20 Jun “Managing Change” for Today’s HR Professional
If the average Nigerian business executive today was asked to identify the top HR challenge facing most organizations – without doubt the response is likely to be the attracting of adequate personnel from the relatively dismal talent pool, available in the country. However, surprisingly “recruitment and availability of skilled local labour” ranks a fairly distant sixth in a global survey conducted across a diverse industry base some months back.

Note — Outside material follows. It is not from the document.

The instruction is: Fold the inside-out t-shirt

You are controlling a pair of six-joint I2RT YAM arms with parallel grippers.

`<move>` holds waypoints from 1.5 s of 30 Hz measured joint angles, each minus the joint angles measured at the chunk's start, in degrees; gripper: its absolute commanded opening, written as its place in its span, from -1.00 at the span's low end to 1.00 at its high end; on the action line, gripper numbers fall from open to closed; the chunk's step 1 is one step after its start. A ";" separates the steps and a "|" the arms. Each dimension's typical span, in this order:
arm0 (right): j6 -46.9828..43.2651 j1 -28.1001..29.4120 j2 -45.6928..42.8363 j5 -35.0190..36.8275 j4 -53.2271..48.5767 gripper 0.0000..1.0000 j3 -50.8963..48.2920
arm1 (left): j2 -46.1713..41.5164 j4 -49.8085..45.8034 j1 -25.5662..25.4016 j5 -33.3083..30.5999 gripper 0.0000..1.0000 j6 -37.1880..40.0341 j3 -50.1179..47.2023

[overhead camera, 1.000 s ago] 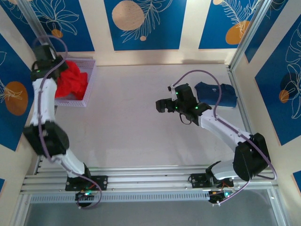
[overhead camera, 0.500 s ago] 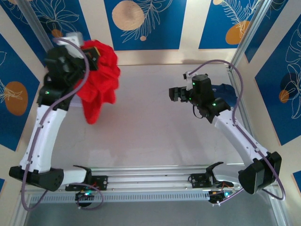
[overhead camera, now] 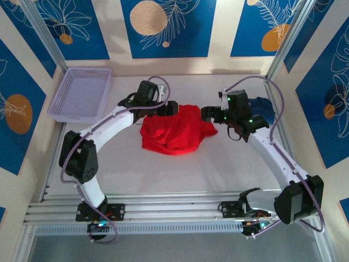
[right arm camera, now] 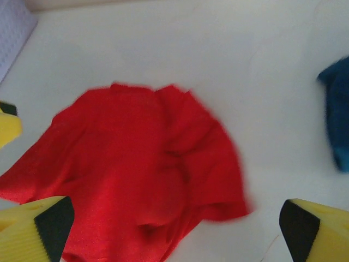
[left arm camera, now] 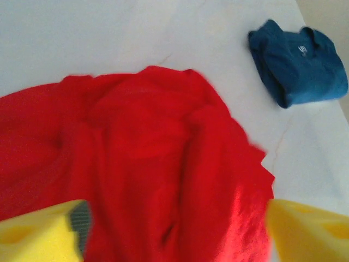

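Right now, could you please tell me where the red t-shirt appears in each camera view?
Top external: red t-shirt in the middle of the picture.
Left wrist: centre and lower left.
Right wrist: centre-left.
Shared landmark: the blue garment, right of the shirt in all three.

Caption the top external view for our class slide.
Crumpled red t-shirt on the table between left gripper and right gripper.

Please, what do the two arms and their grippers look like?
The left arm and right arm have white links with black joints, small green lights and a thin purple cable along each. The left gripper and right gripper have yellow fingers with dark pads.
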 measured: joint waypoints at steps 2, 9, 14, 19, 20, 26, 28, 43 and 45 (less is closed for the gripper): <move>1.46 1.49 0.92 -2.16 1.16 0.90 -3.21 | -5.40 0.07 1.14 -0.48 0.85 0.74 -5.66; 5.11 9.84 13.35 -4.79 4.81 0.77 -6.14 | -18.34 2.03 3.76 -2.21 0.81 0.44 -24.46; 5.62 14.43 18.64 -2.25 5.25 0.75 -5.44 | -14.58 1.57 3.87 -4.13 0.78 -0.07 -32.02; 4.37 21.97 19.32 3.10 5.46 0.74 -2.58 | -13.84 3.78 4.02 -4.79 0.64 -1.40 -35.47; 4.13 22.77 19.71 3.74 5.81 0.72 -1.95 | -13.27 4.46 4.02 -4.79 0.58 -1.49 -35.52; 1.64 23.82 26.93 7.23 9.77 0.03 1.11 | -5.77 12.24 4.02 -4.17 -0.12 -3.17 -35.43; 0.52 23.61 29.53 8.39 9.88 -0.32 2.38 | -4.48 12.85 4.57 -4.35 -0.49 -3.54 -34.84; -3.10 0.46 -6.32 -1.25 5.97 -1.00 17.38 | -34.51 10.03 10.56 -13.35 -1.00 0.07 -18.99; -3.17 -1.68 -9.92 -1.95 6.51 -1.00 19.91 | -36.94 9.18 11.10 -17.16 -1.00 1.68 -11.98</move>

The top three challenges identified by Human Resource professionals, were firstly, Change Management(48% of respondents); secondly, Leadership Development (35% of respondents) and thirdly, Measuring HR effectiveness (27% of respondents). In casually perusing this outcome, it may not be immediately obvious why they made it to the top of the list. However, from the experience of working with different organizations, my mission is to very briefly to explain why what this survey has identified to be pre-requisites in the current dispensation of Human Resource management, cannot be casually dismissed. This article will focus on the topmost concern “Change Management”; while subsequent ones will address the other two.
Over and over again one hears this phrase “Change management” being bandied about, such that today it has attained the same league as other well worn consulting terms like Total Quality Management; Re-engineering and the like. However, probably the one factor that makes one reluctant to dismiss this as another vogue or a simple cliché is that “Change” is indeed a fact of modern business and one that will continue to define enterprises even more definitively in the future i.e. in terms of their capacity to speedily respond to or drive it. Secondly, is the appreciation that change always results in something new and, as a result, ushers in its wake a degree of destabilization and discomfort. As a result, preparing for and adjusting to change will never cease to frighten, confuse or exhilarate people as they strive to adjust to new phenomena – which, more often than not, arrive totally unannounced.
“It takes a lot of courage to release the familiar and seemingly secure, to embrace the new. But there is no real security in what is no longer meaningful. There is more security in the adventurous and exciting, for in movement there is life, and in change there is power”
– Alan Cohen
There is no doubt that man’s instinctive response is often to resist change. In fact it has been said that if you want to make enemies, just try to change something! Globally, modern day managers have come to accept and embrace this reality; but in Nigeria, probably due to our very peripheral role in the world economy, this realization is only slowly beginning to truly dawn.